About this task:
In the data below, find the line that contains "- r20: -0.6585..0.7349" and the line that contains "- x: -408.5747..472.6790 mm". Copy both, plus every line between them, exactly.

____

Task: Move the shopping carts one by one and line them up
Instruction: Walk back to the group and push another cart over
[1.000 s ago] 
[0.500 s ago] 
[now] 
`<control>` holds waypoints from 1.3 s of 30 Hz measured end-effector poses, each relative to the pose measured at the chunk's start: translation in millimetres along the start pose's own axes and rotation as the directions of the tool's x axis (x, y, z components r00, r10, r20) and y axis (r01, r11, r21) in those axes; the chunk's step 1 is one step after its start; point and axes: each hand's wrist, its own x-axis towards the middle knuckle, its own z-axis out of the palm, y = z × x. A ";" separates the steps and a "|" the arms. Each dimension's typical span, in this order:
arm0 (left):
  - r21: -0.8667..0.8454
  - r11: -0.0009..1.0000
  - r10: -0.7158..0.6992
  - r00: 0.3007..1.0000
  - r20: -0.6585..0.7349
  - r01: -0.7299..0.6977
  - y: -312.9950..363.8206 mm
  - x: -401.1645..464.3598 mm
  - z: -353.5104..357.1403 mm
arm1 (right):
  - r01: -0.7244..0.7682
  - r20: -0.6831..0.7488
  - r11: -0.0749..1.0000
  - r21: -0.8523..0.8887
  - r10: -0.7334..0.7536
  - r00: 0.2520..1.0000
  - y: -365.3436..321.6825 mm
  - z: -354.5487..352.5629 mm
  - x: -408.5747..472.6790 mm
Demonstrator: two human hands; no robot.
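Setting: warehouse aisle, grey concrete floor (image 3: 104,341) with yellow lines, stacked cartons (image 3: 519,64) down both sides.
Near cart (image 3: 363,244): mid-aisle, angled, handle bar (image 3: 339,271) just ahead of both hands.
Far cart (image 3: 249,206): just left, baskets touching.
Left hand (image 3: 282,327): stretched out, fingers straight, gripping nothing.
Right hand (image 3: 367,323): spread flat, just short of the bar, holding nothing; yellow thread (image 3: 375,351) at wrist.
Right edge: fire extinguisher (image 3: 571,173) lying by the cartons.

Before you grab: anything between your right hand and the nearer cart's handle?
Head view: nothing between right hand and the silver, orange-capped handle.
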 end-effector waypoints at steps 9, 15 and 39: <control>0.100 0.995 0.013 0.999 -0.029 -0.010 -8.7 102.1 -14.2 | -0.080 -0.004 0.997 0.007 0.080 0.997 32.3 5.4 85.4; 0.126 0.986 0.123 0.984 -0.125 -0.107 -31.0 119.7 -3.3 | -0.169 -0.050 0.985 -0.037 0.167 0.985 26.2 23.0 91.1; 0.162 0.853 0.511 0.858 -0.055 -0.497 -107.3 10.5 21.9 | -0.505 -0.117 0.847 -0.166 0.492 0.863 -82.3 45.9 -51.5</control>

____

Result of this exercise:
  - r20: -0.6585..0.7349
  - r01: -0.7299..0.6977
  - y: -312.9950..363.8206 mm
  - x: -401.1645..464.3598 mm
  - z: -353.5104..357.1403 mm
arm1 (right):
  - r01: -0.7244..0.7682
  - r20: -0.6831..0.7488
  - r11: -0.0749..1.0000
  - r21: -0.8523..0.8887
  - r10: -0.7334..0.7536
  - r00: 0.2520..1.0000
  - y: -365.3436..321.6825 mm
  - z: -354.5487..352.5629 mm
  - x: -408.5747..472.6790 mm

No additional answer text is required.